## ABOUT THIS EXERCISE
Please retype the data below line for line and leave out every picture.

## GIVEN MATERIAL
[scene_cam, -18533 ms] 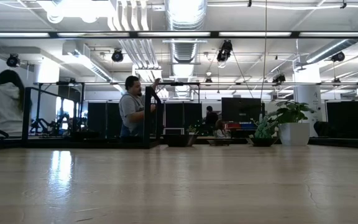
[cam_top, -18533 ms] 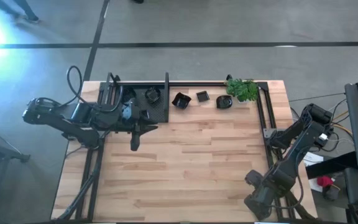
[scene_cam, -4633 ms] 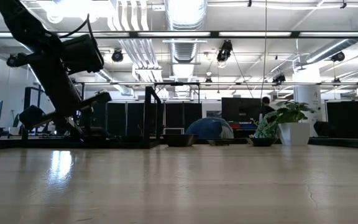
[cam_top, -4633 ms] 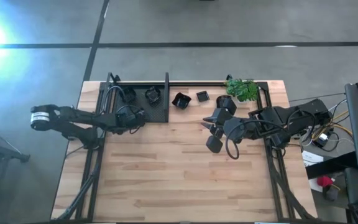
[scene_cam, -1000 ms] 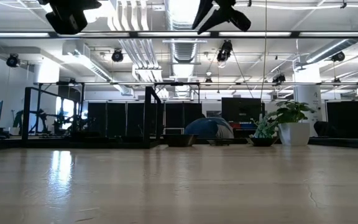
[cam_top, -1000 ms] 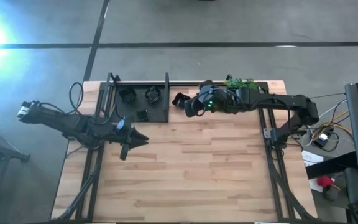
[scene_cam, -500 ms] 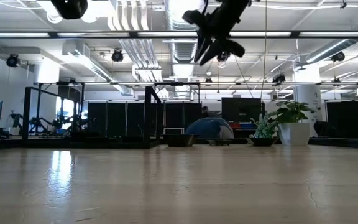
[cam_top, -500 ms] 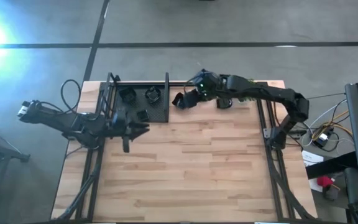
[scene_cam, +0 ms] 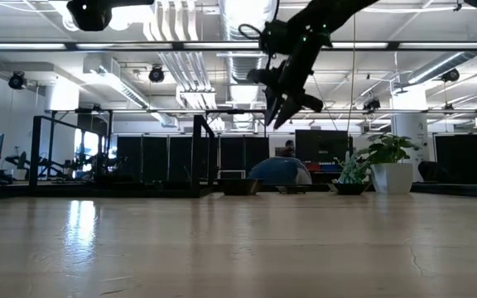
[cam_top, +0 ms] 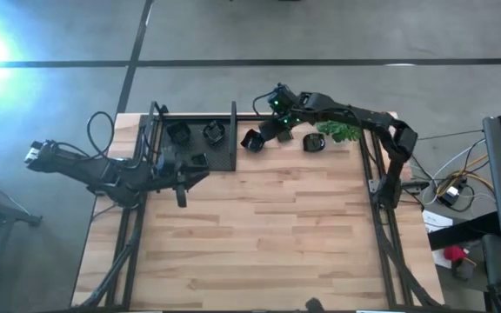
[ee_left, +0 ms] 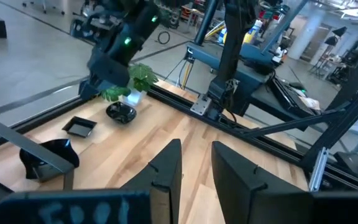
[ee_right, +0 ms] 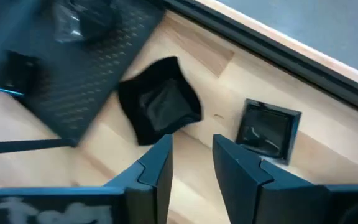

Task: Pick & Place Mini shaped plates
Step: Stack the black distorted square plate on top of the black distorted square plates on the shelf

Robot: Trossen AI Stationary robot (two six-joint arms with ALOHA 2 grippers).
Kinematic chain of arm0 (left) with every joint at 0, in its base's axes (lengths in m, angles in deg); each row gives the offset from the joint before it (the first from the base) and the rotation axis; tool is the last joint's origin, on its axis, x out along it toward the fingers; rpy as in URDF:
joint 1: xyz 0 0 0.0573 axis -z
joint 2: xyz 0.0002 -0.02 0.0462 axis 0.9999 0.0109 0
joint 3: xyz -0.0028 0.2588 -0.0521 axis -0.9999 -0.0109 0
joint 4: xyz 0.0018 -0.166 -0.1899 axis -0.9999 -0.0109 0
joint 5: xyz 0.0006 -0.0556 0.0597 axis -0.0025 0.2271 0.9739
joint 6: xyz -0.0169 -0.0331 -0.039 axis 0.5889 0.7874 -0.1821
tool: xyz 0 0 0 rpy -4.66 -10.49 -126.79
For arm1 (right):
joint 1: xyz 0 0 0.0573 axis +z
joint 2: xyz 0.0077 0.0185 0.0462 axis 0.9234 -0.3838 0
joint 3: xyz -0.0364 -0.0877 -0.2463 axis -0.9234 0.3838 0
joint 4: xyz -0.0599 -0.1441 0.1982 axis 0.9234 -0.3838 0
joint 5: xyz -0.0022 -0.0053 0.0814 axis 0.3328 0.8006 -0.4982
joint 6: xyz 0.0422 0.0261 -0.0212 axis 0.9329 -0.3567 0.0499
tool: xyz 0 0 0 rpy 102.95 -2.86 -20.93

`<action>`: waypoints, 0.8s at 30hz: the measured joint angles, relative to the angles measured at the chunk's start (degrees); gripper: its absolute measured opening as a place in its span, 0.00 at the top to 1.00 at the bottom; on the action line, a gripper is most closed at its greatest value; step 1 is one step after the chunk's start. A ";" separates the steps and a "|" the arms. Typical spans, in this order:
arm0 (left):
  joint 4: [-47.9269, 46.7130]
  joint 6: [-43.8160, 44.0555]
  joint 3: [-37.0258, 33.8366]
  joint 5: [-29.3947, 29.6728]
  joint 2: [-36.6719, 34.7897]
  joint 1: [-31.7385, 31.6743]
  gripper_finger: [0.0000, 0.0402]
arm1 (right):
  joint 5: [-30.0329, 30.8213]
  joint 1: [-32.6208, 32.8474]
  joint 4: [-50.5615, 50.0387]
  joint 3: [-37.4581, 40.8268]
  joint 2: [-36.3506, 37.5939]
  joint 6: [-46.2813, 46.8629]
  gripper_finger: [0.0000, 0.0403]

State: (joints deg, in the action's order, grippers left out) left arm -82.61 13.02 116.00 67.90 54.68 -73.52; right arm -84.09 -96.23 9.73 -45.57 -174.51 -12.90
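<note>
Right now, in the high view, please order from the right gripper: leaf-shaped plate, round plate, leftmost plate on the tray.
1. Leaf-shaped plate, just beside the right gripper.
2. Round plate, beside the plant.
3. Leftmost plate, on the tray, far left.

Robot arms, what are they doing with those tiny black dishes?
They are sorting mini plates. The right gripper hangs open and empty above two plates on the wood: a crinkly-edged one and a square one, beside the black tray. It looks ready to grab one. A third plate sits by the little plant. The left gripper, also open and empty, waits near the tray, which already holds some plates.
</note>
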 joint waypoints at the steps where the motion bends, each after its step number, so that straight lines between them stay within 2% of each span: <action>1: 0.02 0.02 0.00 0.26 0.00 0.02 0.80 | -0.62 -0.52 0.02 0.01 -0.57 -0.47 0.71; 9: 0.00 -0.08 -0.04 4.33 0.00 0.02 0.80 | -10.63 -4.30 2.06 -0.19 -5.43 -6.10 0.66; 12: -0.01 -0.07 -0.04 4.90 0.00 0.02 0.80 | -12.67 -5.32 2.60 -0.46 -7.57 -10.52 0.65; 16: -0.07 -0.07 -0.04 4.90 0.00 0.02 0.80 | -18.93 -6.35 3.71 -0.90 -11.18 -11.12 0.64; 24: -0.09 0.02 -0.07 4.90 0.00 0.02 0.80 | -19.31 -6.75 4.39 -2.72 -16.01 -12.46 0.64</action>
State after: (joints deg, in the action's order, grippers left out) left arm -82.70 13.04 115.93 72.80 54.68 -73.50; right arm -103.40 -102.98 14.13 -48.29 -190.52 -25.36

## ANSWER AREA
[scene_cam, -18533 ms] 
[cam_top, -18533 ms] 
[scene_cam, -4633 ms] 
[cam_top, -4633 ms] 
[scene_cam, -1000 ms] 
[cam_top, -1000 ms] 
[scene_cam, -500 ms] 
[cam_top, -500 ms] 
[scene_cam, +0 ms] 
[cam_top, +0 ms] 
[ee_left, +0 ms] 
[ee_right, +0 ms] 

Task: Pick & Place Mini shaped plates
Step: Stack the black distorted square plate on top of the black distorted square plates on the shelf

Robot: Trossen AI Stationary robot (two six-joint arms with ALOHA 2 grippers).
Kinematic chain of arm0 (left) with every joint at 0, in its base's axes (lengths in m, angles in deg); each row gives the offset from the joint before it (the first from the base) and the rotation axis; tool is the last joint's origin, on its axis, x out along it toward the fingers; rpy as in URDF:
joint 1: xyz 0 0 0.0573 axis -z
joint 2: xyz 0.0002 -0.02 0.0462 axis 0.9999 0.0109 0
joint 3: xyz -0.0028 0.2588 -0.0521 axis -0.9999 -0.0109 0
joint 4: xyz 0.0018 -0.166 -0.1899 axis -0.9999 -0.0109 0
joint 5: xyz 0.0006 -0.0556 0.0597 axis -0.0025 0.2271 0.9739
joint 6: xyz -0.0169 -0.0331 -0.039 axis 0.5889 0.7874 -0.1821
tool: xyz 0 0 0 rpy -4.66 -10.49 -126.79
For arm1 (right):
joint 1: xyz 0 0 0.0573 axis +z
joint 2: xyz 0.0077 0.0185 0.0462 axis 0.9234 -0.3838 0
joint 3: xyz -0.0364 -0.0877 -0.2463 axis -0.9234 0.3838 0
joint 4: xyz -0.0599 -0.1441 0.1982 axis 0.9234 -0.3838 0
joint 5: xyz -0.0022 -0.0053 0.0814 axis 0.3328 0.8006 -0.4982
joint 6: xyz 0.0422 0.0261 -0.0212 axis 0.9329 -0.3567 0.0499
tool: xyz 0 0 0 rpy 102.95 -2.86 -20.93

`<action>`: waypoints, 0.8s at 30hz: the measured joint angles, relative to the angles measured at the chunk's start (degrees); gripper: its absolute measured opening as a place in its span, 0.00 at the top to 1.00 at the bottom; on the action line, a gripper is most closed at its greatest value; step 1 is one step after the chunk's start. A ";" separates the steps and a "|" the arms. Typical spans, in this order:
arm0 (left):
  joint 4: [-47.9269, 46.7130]
  joint 6: [-43.8160, 44.0555]
  joint 3: [-37.0258, 33.8366]
  joint 5: [-29.3947, 29.6728]
  joint 2: [-36.6719, 34.7897]
  joint 1: [-31.7385, 31.6743]
  gripper_finger: [0.0000, 0.0402]
arm1 (right):
  joint 5: [-30.0329, 30.8213]
  joint 1: [-32.6208, 32.8474]
  joint 4: [-50.5615, 50.0387]
  joint 3: [-37.4581, 40.8268]
  joint 2: [-36.3506, 37.5939]
  joint 6: [-46.2813, 46.8629]
  gripper_finger: [0.0000, 0.0403]

State: (joints deg, in the action's order, grippers left out) left arm -82.61 13.02 116.00 67.90 54.68 -73.52; right arm -84.09 -96.23 9.73 -45.57 -174.51 -12.90
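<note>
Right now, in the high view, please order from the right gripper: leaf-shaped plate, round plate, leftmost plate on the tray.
1. Leaf-shaped plate, just beside the right gripper.
2. Round plate, beside the plant.
3. Leftmost plate, on the tray, far left.

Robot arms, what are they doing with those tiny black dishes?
They are sorting mini plates. The right gripper hangs open and empty above two plates on the wood: a crinkly-edged one and a square one, beside the black tray. It looks ready to grab one. A third plate sits by the little plant. The left gripper, also open and empty, waits near the tray, which already holds some plates.
</note>
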 joint waypoints at the steps where the motion bends, each after its step number, so that straight lines between them stay within 2% of each span: <action>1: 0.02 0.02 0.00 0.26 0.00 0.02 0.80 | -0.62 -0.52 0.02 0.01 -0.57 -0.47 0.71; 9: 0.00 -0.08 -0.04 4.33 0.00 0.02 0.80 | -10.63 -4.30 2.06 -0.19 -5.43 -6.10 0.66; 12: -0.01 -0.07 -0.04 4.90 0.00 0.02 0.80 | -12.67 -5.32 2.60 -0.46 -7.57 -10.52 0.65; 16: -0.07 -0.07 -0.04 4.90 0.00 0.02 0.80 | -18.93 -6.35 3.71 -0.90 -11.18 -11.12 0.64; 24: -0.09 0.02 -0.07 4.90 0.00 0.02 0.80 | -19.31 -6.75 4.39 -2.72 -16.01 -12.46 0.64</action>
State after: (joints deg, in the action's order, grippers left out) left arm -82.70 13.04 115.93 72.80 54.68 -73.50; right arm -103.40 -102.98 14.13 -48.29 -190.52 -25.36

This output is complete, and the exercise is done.